At 6:00 PM the velvet rope comes down and the long line of people who’ve paid $100 apiece to taste whiskey ride the escalator to the second floor. We’re each handed a clean glass at the top with the implied direction of “go forth, grasshopper; find what pleases you.”
Exhibit rooms are arranged in trade-show format but instead of rows of tables containing dental supplies or safety equipment, they offer every kind of liquor I can think of. And it’s not just whiskey; brands of vodka, rum, cognac, gin, and tequila are here for sampling as well. Company representatives behind the tables, whether dressed casually or in top hats, white vests, and bow ties explain their products and, more to the point, pour me a small measure of whatever I select.

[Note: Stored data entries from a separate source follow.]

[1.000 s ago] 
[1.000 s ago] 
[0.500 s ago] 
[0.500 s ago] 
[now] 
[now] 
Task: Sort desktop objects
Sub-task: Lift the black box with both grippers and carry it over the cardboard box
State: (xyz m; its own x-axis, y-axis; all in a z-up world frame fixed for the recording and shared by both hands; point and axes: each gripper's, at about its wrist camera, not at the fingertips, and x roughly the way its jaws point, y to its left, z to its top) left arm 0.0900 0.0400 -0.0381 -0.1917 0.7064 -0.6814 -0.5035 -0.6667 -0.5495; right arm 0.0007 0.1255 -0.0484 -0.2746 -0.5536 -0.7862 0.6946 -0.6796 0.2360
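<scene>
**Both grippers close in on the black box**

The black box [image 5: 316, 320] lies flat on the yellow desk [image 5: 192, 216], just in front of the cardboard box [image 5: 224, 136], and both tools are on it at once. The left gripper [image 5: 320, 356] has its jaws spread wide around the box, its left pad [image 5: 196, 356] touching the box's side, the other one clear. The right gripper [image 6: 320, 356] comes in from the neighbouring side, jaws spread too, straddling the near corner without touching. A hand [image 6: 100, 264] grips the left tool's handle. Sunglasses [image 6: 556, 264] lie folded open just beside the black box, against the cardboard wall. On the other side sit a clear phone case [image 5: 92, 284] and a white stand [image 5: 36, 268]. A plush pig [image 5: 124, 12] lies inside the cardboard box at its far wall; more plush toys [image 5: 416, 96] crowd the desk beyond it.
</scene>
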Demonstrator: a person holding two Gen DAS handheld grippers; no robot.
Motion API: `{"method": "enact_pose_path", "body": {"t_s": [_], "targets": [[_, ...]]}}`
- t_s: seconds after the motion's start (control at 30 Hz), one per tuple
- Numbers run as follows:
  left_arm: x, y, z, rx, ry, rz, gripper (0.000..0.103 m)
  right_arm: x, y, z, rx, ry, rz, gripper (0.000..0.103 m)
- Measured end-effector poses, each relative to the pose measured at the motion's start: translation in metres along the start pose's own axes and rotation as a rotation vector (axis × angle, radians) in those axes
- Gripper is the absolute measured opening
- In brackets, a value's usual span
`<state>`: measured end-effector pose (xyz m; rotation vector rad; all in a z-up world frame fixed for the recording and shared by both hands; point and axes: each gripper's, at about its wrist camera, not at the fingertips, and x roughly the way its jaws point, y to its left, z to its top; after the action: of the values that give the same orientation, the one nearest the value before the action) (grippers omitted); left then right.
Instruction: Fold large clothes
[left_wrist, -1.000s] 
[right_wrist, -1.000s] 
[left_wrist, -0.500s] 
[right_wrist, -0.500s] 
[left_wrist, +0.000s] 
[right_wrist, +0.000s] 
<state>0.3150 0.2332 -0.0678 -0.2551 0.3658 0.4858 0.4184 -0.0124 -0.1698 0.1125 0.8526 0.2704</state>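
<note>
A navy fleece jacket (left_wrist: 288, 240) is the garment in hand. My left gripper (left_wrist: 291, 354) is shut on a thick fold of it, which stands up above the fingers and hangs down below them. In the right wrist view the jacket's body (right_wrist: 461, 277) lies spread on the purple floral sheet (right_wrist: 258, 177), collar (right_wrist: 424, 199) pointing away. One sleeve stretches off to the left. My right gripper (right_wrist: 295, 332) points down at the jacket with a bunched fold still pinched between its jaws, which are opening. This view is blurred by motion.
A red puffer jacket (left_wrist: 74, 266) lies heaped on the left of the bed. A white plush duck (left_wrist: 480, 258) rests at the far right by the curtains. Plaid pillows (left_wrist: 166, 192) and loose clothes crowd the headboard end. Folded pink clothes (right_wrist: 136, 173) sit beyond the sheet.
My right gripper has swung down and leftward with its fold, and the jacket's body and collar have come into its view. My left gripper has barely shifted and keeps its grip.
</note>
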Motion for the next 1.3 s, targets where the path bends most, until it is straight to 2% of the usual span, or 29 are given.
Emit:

This is the beauty and genius of it: everything I’ve wanted to try but was reluctant to spend $15 a shot or $100 a bottle for is here for the asking. Thus I begin my tour of displays sticking to Scotch, bourbon, and Irish whiskey to avoid stomach turmoil, tasting familiar products first.
The crowd has grown to about a thousand people now, predominately mid-thirties and early forties, so many it’s hard to navigate. It’s not just a bunch of guys hammering booze. There are as many women here as men each with a tasting glass eager to try something new. I’m engulfed in a wave of lovely, smiling ladies in short skirts and dresses and clicking stilettos. “Livin’ the dream, bro,” I text to my brother.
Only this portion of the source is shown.